Più l’uomo si eleva, più comprende la propria piccolezza. E proprio in questa esperienza può nascere una nuova responsabilità: custodire la vita, rispettare il creato, riconoscere il valore di ogni essere umano. Se ci si chiede cosa porterà Artemis II sulla Terra, la risposta non riguarda oggetti o materiali. Essa porterà: conoscenze nuove, tecnologie più avanzate, una visione più ampia dell’universo Ma soprattutto porterà una domanda rinnovata. Perché più l’uomo conosce, più si accorge che il mistero si allarga.

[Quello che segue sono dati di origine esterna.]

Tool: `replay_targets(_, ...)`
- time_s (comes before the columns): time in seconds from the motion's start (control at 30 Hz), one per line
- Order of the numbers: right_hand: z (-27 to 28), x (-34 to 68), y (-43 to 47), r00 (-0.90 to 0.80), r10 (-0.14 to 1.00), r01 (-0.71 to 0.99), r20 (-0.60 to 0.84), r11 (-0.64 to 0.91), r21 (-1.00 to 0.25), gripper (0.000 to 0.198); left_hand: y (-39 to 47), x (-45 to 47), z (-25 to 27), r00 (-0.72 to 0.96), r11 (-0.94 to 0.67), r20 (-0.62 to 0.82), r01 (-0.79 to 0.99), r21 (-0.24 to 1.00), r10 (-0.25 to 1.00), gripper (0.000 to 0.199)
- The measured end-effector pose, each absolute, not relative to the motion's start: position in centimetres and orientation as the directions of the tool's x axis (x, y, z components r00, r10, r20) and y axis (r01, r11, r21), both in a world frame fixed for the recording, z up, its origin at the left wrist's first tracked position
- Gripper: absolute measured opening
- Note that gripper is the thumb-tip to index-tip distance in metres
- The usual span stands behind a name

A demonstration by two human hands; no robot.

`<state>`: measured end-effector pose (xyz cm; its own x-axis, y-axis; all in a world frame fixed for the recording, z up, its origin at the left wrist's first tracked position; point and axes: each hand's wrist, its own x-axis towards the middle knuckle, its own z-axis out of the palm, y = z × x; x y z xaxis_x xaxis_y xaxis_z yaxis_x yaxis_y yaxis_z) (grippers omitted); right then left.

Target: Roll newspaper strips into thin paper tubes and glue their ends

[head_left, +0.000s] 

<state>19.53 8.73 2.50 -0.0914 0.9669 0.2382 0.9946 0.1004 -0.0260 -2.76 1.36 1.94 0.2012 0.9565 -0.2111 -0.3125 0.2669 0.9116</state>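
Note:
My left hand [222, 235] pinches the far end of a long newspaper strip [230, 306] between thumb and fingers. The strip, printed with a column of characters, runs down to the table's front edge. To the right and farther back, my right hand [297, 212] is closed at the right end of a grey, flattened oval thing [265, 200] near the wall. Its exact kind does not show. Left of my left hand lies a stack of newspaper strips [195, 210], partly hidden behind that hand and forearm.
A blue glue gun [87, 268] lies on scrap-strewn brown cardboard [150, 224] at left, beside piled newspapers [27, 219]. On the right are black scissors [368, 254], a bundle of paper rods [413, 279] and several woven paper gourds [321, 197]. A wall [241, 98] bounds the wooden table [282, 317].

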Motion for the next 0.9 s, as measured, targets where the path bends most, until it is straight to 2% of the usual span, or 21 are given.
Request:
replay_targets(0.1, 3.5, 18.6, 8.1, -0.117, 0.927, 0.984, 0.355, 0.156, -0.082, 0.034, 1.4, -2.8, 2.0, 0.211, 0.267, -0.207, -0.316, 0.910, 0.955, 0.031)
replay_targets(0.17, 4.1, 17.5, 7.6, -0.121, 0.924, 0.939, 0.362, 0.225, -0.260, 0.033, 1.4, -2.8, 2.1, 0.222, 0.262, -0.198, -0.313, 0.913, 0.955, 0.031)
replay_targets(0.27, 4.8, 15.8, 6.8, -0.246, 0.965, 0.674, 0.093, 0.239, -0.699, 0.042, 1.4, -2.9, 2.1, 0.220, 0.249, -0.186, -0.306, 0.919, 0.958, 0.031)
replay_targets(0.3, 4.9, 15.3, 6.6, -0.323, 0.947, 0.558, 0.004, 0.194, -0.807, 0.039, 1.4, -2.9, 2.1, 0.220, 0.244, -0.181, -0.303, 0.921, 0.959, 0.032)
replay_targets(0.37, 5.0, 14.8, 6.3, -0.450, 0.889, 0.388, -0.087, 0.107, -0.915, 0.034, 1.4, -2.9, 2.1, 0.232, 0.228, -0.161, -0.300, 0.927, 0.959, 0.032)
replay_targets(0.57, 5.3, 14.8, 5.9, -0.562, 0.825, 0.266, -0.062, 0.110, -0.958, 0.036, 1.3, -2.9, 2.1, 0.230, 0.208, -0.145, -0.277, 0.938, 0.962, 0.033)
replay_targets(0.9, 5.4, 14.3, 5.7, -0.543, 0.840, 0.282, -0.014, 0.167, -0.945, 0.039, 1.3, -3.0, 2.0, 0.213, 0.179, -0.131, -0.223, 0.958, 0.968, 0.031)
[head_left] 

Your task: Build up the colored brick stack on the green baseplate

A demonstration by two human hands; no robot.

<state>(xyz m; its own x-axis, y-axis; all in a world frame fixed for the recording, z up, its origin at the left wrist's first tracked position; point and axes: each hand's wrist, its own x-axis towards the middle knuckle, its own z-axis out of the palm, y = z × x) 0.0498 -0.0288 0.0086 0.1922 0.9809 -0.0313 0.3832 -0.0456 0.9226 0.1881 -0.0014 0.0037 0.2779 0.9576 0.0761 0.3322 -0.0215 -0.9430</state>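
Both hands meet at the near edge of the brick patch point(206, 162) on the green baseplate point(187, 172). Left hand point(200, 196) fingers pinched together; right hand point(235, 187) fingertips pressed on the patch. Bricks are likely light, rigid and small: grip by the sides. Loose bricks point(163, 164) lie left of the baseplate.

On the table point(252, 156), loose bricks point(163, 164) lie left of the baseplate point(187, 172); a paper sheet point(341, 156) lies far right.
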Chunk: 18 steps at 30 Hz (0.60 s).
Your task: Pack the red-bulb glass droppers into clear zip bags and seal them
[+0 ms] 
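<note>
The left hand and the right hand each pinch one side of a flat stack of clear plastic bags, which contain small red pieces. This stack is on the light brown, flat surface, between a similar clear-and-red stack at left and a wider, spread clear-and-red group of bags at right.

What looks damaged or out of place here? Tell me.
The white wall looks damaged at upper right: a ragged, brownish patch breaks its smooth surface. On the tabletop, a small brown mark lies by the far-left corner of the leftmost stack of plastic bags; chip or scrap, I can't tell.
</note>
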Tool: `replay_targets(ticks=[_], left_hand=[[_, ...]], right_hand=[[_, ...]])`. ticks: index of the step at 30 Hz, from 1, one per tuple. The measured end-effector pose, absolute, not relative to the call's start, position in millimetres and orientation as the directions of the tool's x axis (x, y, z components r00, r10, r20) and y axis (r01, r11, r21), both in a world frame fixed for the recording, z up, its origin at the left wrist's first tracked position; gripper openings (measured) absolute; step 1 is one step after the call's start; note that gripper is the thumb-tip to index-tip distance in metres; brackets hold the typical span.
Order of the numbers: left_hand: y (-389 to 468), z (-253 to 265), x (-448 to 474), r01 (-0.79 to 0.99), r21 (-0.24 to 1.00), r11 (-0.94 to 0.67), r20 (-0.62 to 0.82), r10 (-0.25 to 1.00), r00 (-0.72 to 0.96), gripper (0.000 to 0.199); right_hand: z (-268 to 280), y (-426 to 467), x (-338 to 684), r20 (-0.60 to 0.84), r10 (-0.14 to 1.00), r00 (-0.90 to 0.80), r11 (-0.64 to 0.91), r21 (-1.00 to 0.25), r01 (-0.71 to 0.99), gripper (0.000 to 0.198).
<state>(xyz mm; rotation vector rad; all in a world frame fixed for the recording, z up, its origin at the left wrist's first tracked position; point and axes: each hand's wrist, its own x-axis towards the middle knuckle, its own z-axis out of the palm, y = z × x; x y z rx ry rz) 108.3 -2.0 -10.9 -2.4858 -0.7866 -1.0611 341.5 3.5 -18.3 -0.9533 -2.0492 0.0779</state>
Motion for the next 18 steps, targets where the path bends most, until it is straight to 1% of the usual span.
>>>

La scienza, lungi dal chiudere le domande, le approfondisce. E proprio qui si apre lo spazio della fede: non come risposta facile, ma come orizzonte di senso. L’uomo continuerà a salire verso la Luna e oltre. Attraverserà il silenzio dello spazio, scruterà galassie lontane, costruirà strumenti sempre più sofisticati. Ma nessuna di queste conquiste potrà esaurire la sua sete più profonda. Perché il cielo che egli cerca non è soltanto sopra di lui. Esiste un altro Cielo, che non si misura in chilometri, ma in relazione. Un Cielo che non si conquista, ma si riceve. Un Cielo che si apre non con i motori di un razzo, ma con la libertà del cuore. Artemis II, allora, può essere letta non come una sfida a Dio, ma come un segno. Il segno di un’umanità che, pur tra contraddizioni e limiti, continua a cercare. E nel suo cercare, forse senza saperlo, continua a rispondere a una chiamata più grande. Quella chiamata che non viene dalle stelle, ma da Colui che le ha create.